Tax Treatment of Rebates

On April 19, 2012, the Internal Revenue Service (IRS) issued a set of frequently asked questions (FAQs) addressing the tax treatment of MLR rebates. In general, the rebates’ tax consequences depend on whether employees paid their premiums on an after-tax or a pre-tax basis.

After-tax Premium Payments

If premiums were paid by employees on an after-tax basis, the rebate will generally not be taxable income to employees and will not be subject to employment taxes. This tax treatment applies if the rebate is paid in cash or if it is applied to reduce current year premiums. However, if an employee deducted the premium payments on his or her prior year taxes, the rebate is taxable to the extent the employee received a tax benefit from the deduction.

Pre-tax Premium Payments

If premiums were paid by employees on a pre-tax basis under a cafeteria plan, the rebate will generally be taxable income to employees in the current year and will be subject to employment taxes. This is the case whether the rebate is paid in cash or is applied to reduce current year premiums.
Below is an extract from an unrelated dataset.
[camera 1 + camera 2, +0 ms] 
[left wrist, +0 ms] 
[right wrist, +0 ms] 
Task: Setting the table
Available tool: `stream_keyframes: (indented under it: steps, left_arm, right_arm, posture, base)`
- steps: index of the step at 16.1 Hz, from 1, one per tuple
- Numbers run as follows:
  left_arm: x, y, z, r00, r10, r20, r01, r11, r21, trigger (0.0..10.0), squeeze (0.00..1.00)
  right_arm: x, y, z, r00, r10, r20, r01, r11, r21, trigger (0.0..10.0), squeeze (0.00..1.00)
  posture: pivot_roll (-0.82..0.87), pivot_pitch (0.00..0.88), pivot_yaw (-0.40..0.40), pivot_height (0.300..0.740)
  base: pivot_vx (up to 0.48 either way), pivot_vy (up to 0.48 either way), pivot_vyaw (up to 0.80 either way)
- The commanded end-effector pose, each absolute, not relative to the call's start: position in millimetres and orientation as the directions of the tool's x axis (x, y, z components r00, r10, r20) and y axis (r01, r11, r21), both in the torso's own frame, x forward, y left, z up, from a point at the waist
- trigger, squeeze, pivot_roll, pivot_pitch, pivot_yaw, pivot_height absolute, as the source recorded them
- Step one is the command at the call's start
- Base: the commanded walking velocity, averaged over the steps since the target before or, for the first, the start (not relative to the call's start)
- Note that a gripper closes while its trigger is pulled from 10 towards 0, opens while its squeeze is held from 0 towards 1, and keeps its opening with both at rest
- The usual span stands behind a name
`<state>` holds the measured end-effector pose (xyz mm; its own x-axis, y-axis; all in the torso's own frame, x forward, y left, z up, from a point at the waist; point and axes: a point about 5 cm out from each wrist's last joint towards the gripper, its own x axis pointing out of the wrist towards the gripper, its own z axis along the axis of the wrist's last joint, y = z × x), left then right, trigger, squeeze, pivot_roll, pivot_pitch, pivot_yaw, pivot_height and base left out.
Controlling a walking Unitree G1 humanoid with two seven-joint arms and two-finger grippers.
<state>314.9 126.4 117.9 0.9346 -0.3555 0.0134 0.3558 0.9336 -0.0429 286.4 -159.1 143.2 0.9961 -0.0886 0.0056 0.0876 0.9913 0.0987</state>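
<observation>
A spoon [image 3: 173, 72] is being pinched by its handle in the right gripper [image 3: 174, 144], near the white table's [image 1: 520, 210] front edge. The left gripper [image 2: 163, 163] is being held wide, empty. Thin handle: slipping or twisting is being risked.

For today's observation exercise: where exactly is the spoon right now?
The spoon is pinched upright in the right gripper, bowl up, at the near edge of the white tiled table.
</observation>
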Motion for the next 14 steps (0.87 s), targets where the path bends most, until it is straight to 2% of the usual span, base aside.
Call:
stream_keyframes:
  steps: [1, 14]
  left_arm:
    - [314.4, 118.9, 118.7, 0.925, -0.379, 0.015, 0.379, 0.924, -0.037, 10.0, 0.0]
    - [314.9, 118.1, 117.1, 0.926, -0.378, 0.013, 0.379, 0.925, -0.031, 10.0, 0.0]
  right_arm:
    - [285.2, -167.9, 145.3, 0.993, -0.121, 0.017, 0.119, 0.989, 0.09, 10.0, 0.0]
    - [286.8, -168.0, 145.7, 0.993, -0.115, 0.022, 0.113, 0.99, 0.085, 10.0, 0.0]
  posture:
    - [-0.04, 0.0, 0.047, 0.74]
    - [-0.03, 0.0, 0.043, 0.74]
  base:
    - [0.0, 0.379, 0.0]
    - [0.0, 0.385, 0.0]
A premium reduction in the current year will reduce the amount that an employee can contribute on a pre-tax basis. Thus, there is a corresponding increase in the employee’s taxable salary that is also wages subject to employment taxes.

Additional Guidance

A copy of DOL Technical Release 2011-4 is available at: www.dol.gov/ebsa/newsroom/tr11-04.html.

A copy of the IRS’ FAQS is available at: www.irs.gov/newsroom/article/0,,id=256167,00.html.